YUI Preview Token
YUI Preview Token solves the authentication problem in decoupled (headless) WordPress architectures. Application Passwords are a great built-in WordPress feature for this purpose, but they require managing long-lived secrets on the frontend side. This plugin instead issues per-post tokens that grant read access for a configurable period — no persistent secrets required.
The frontend (Astro, Next.js, Nuxt, etc.) receives a preview URL and can fetch the draft content directly via the REST API.
How it works
- An authorized WordPress user generates a token from the Gutenberg sidebar, Quick Edit panel, or Classic Editor meta box.
- The token is embedded in a preview URL pointing to your external frontend.
- The frontend calls
/wp-json/yui-preview-token/v1/preview?token=…to retrieve the draft content. - The token expires automatically; no manual cleanup needed.
Key Features
Token Management
- Generate tokens with expiry presets: 1 hour, 24 hours, 30 days, custom date/time, or no expiry.
- One token per post — issuing a new token invalidates the previous one.
- Tokens are generated with
bin2hex(random_bytes(32))(256-bit CSPRNG). The lookup key stored inwp_optionsis the SHA-256 hash of the raw token, not the token itself — so a database leak does not expose usable tokens directly. - Automatic cleanup of expired tokens via WP Cron (daily).
Editor Integration
- Gutenberg: dedicated panel in the Document Settings sidebar.
- Quick Edit: token controls directly in the post list.
- Classic Editor: meta box in the editor sidebar.
- Copy preview URL to clipboard with one click.
- Update expiry without invalidating the current token.
Admin Settings
- Set the external frontend URL (clicking «Open external preview» navigates directly to this URL).
- Configure allowed CORS origins (multiple, with wildcard support —
https://*.example.com). - Choose the minimum WordPress role required to issue tokens (Subscriber → Administrator).
- Tune rate limiting (requests per time window).
- Optionally permit no-expiry tokens.
Issued Tokens List
- View all active and expired tokens with post title, status, expiry, and issuer.
- Revoke individual tokens or bulk-delete expired ones — all from the Settings screen.
Security
- HTTPS required for the preview endpoint (overridable for local development).

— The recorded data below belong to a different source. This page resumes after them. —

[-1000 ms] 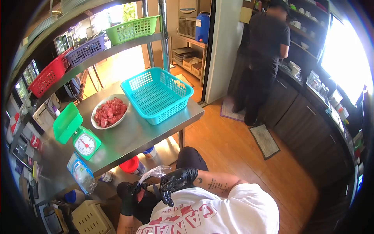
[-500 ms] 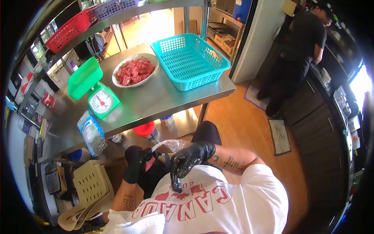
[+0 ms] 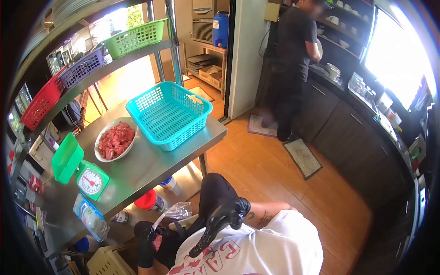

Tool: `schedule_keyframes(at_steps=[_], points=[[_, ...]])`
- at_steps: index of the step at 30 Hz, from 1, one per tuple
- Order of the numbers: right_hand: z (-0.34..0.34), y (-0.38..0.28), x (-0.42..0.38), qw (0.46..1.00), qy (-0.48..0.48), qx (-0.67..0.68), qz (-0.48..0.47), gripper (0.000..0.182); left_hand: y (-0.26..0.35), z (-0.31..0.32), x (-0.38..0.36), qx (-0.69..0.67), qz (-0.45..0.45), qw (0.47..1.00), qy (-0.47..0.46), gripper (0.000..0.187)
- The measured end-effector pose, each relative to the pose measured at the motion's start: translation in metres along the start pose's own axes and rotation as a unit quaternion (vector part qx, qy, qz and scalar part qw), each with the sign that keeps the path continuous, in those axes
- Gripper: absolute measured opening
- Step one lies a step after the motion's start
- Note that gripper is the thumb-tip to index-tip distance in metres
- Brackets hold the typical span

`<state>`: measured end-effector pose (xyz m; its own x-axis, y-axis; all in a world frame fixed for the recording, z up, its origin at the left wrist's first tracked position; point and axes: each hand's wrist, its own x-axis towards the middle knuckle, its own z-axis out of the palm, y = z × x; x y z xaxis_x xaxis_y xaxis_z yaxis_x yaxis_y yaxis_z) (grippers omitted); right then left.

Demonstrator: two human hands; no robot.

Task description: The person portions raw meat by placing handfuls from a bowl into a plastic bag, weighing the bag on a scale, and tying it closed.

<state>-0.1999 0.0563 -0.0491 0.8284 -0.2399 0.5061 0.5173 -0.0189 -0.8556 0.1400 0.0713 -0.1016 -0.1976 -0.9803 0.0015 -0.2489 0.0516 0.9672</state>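
At the bottom centre of the frame the person's right hand (image 3: pixel 221 222), in a black glove, lies across the white printed shirt with its fingers stretched out and loose, gripping nothing. Just left of it the left hand (image 3: pixel 149 238), also black-gloved, is clenched on a crumpled clear plastic bag (image 3: pixel 173 211) with something red showing at the fist (likely a piece of meat, though it is too small to be sure); the bag rises from the fist toward the table edge, held low in the lap, probably to keep it from spilling. Above these, in the left half of the frame, the stainless steel table (image 3: pixel 151 162) bears a green kitchen scale with a white dial (image 3: pixel 87 176) near its front edge, a white oval bowl of chopped raw red meat (image 3: pixel 114 140) beyond it, and an empty turquoise plastic basket (image 3: pixel 168 114) just beside the bowl, within reach. At the upper right, well apart, another person in black clothes (image 3: pixel 291 64) stands at a dark counter.
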Motion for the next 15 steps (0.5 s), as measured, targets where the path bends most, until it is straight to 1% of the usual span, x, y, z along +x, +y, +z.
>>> schedule_keyframes(at_steps=[3, 5, 7, 8, 9, 11, 12, 13, 14, 15], points=[[-0.003, 0.005, 0.016, 0.999, -0.034, -0.023, -0.023, 0.042, -0.002, 0.003, -0.001, 0.015, 0.012, 1.000, 0.009, 0.016], [-0.004, 0.006, 0.036, 0.999, -0.046, -0.025, -0.012, 0.042, -0.006, 0.004, -0.004, 0.029, 0.022, 0.999, 0.016, 0.014], [0.001, 0.001, 0.064, 0.995, 0.007, 0.011, 0.095, 0.047, -0.012, 0.007, -0.003, 0.059, 0.046, 0.997, 0.023, 0.013], [0.002, 0.013, 0.068, 0.996, 0.011, 0.010, 0.093, 0.047, -0.012, 0.008, -0.002, 0.091, 0.072, 0.993, 0.026, 0.013], [0.005, 0.033, 0.069, 0.986, 0.095, -0.070, 0.119, 0.048, -0.011, 0.010, 0.001, 0.133, 0.100, 0.986, 0.031, 0.012], [0.005, 0.075, 0.071, 0.961, 0.179, -0.153, 0.142, 0.049, 0.011, 0.012, 0.005, 0.292, 0.219, 0.931, 0.024, 0.014], [0.002, 0.098, 0.071, 0.963, 0.226, -0.081, 0.123, 0.046, 0.023, 0.015, 0.009, 0.437, 0.326, 0.838, 0.022, 0.016], [-0.001, 0.118, 0.070, 0.957, 0.271, -0.006, 0.104, 0.044, 0.038, 0.023, 0.011, 0.436, 0.328, 0.838, 0.021, 0.016], [-0.002, 0.128, 0.071, 0.943, 0.315, 0.070, 0.084, 0.042, 0.053, 0.034, 0.012, 0.406, 0.336, 0.848, 0.058, 0.019], [-0.001, 0.128, 0.074, 0.942, 0.318, 0.070, 0.084, 0.042, 0.061, 0.042, 0.012, 0.375, 0.344, 0.856, 0.093, 0.023]])
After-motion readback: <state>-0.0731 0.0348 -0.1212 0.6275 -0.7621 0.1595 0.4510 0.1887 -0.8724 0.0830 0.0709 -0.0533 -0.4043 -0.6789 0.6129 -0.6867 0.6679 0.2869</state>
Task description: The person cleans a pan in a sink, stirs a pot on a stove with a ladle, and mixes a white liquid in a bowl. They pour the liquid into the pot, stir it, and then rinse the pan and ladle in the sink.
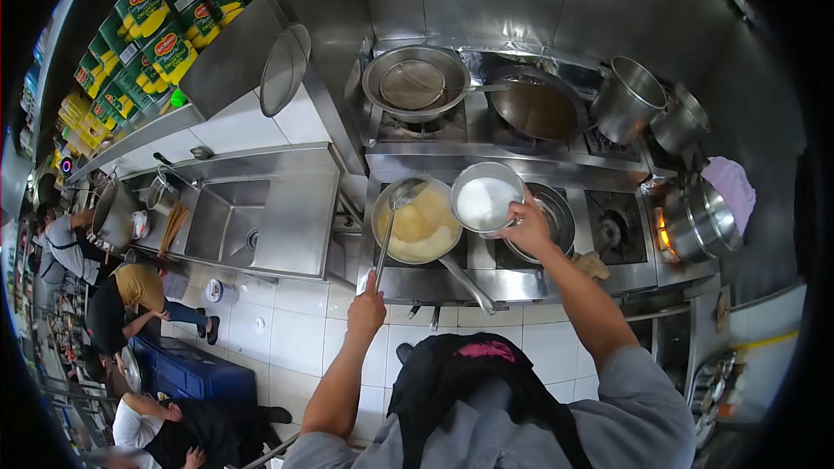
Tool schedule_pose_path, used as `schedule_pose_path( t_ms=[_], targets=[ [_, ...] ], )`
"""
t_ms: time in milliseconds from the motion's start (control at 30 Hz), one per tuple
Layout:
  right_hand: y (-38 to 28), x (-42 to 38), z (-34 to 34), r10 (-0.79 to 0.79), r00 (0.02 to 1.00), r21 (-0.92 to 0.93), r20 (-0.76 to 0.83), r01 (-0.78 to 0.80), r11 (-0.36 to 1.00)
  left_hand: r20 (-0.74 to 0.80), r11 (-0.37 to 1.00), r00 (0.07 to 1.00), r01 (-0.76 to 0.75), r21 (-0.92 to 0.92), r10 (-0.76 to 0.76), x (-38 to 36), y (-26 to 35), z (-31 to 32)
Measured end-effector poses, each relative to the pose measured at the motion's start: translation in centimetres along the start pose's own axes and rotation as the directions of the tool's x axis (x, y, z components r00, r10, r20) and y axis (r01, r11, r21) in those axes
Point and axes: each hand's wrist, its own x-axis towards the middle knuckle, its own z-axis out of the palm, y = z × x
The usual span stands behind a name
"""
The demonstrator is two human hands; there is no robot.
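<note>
My left hand [366, 308] is closed around the long handle of a ladle [385, 247]. The ladle's round head lies in a pan [379, 208] on the front stove, against a pale yellow mixture [421, 221]. That pan's handle [469, 285] points down and right. With my right hand [527, 224] I grip the rim of a round metal bowl [460, 183] holding a white substance [486, 202]. The bowl is just right of the pan and partly covers a dark wok [565, 208] behind it.
Behind stand a basin with a strainer [413, 85], a wok of brown liquid [539, 108] and tall pots [630, 100]. Flame [664, 230] shows beside a steel pot [704, 217] at right. A sink [228, 224] lies left. Several people [130, 304] are at far left.
</note>
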Motion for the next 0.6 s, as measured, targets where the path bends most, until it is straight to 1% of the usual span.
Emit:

- Per-IP rate limiting with configurable thresholds (default: 30 req / 60 s).
- Role-based access control for token issuance.
- CORS headers only sent for explicitly configured origins; WP core’s permissive echo-back is suppressed.
Referrer-Policy: no-referrerprevents token leakage via referer headers.- Tokens are only valid for
draft,pending, andfuturepost statuses. - Admin-only settings page with defence-in-depth capability checks.
- CSRF protection on all admin actions (nonce verification).
Audit Logging
- Logs token issuance and usage events (post ID, user ID, client IP).
- Logs security events: invalid token attempts, rate-limit violations, capability denials.
- Output goes to
WP_DEBUG_LOGby default; point to a dedicated file withPVT_LOG_FILE.
Internationalisation
- Ships with Japanese (ja) and Simplified Chinese (zh_CN) translations.
- All admin UI strings are translation-ready.
Developer Hooks
Filter
yuipt_preview_response_data— Modify the REST API response data before it is sent.
Actions
yuipt_token_issued( int $post_id, int $user_id )— Fires after a token is issued.yuipt_token_used( int $post_id, int $user_id )— Fires when a token is used successfully.yuipt_invalid_token( string $ip )— Fires on an invalid/expired token attempt.yuipt_rate_limit_exceeded( string $ip, string $endpoint )— Fires when rate limit is hit.yuipt_capability_denied( int $user_id, int $post_id )— Fires on a capability denial.
Constants (wp-config.php)
PVT_SKIP_HTTPS_CHECK— Set totrueto disable the HTTPS requirement (development only).PVT_LOG_FILE— Absolute path to a dedicated audit log file.
Use Case
This plugin is designed for headless WordPress setups where a decoupled frontend (e.g. Astro, Next.js, Nuxt, SvelteKit) renders content from the WordPress REST API. It gives content editors a simple, secure way to share draft previews with stakeholders without granting them WordPress accounts or exposing long-lived API credentials.